Using a car speedometer as an example again, this has subdivisions of typically 20 km/h. This means that when the needle is between the scale markings, we cannot estimate speed more accurately than to the nearest 5 km/h. This value of 5 km/h thus represents the resolution of the instrument.

Sensitivity to Disturbance

All calibrations and specifications of an instrument are only valid under controlled conditions of temperature, pressure, and so on. These standard ambient conditions are usually defined in the instrument specification. As variations occur in the ambient temperature, certain static instrument characteristics change, and the sensitivity to disturbance is a measure of the magnitude of this change. Such environmental changes affect instruments in two main ways, known as zero drift and sensitivity drift. Zero drift is sometimes known by the alternative term, bias.
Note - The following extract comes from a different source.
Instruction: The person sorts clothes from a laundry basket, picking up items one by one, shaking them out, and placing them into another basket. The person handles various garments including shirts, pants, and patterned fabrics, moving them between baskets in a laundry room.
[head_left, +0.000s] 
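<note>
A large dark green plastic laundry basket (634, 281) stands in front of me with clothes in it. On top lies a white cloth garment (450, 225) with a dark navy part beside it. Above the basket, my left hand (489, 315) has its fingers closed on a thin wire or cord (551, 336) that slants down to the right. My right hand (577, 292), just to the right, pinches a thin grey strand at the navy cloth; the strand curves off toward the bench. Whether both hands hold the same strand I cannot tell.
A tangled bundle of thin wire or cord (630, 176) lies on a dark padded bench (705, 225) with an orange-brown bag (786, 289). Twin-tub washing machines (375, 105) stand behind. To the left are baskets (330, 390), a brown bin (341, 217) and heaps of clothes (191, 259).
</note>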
Zero drift or bias describes the effect where the zero reading of an instrument is modified by a change in ambient conditions. This causes a constant error that exists over the full range of measurement of the instrument. The mechanical form of a bathroom scale is a common example of an instrument prone to zero drift. It’s quite usual to find that there is a reading of perhaps 1 kg with no one on the scale. If someone of known weight 70 kg were to get on the scale, the reading would be 71 kg, and if someone of known weight 100 kg were to get on the scale, the reading would be 101 kg. Zero drift is normally removable by calibration. In the case of the bathroom scale just described, a thumbwheel is usually provided that can be turned until the reading is zero with the scales unloaded, thus removing zero drift.

The typical unit by which such zero drift is measured is volts/ degr. C. This is often called the zero drift coefficient related to temperature changes. If the characteristic of an instrument is sensitive to several environmental parameters, then it will have several zero drift coefficients, one for each environmental parameter. A typical change in the output characteristic of a pressure gauge subject to zero drift is shown in Fgr. 7a.

Fgr. 7 --- Scale reading Scale reading Scale reading Characteristic with zero drift Characteristic with sensitivity drift Characteristic with zero drift and sensitivity drift Nominal characteristic Nominal characteristic Nominal characteristic Pressure; Pressure


Sensitivity drift (also known as scale factor drift) defines the amount by which an instrument's sensitivity of measurement varies as ambient conditions change. It’s quantified by sensitivity drift coefficients that define how much drift there is for a unit change in each environmental parameter that the instrument characteristics are sensitive to. Many components within an instrument are affected by environmental fluctuations, such as temperature changes: for instance, the modulus of elasticity of a spring is temperature dependent. Fgr. 7b shows what effect sensitivity drift can have on the output characteristic of an instrument. Sensitivity drift is measured in units of the form(angular degree/bar)/ degr. C. If an instrument suffers both zero drift and sensitivity drift at the same time, then the typical modification of the output characteristic is shown in Fgr. 7c.

Example 2.4:

The following table shows output measurements of a voltmeter under two sets of conditions:

(a) Use in an environment kept at 20 degr. C which is the temperature that it was calibrated at.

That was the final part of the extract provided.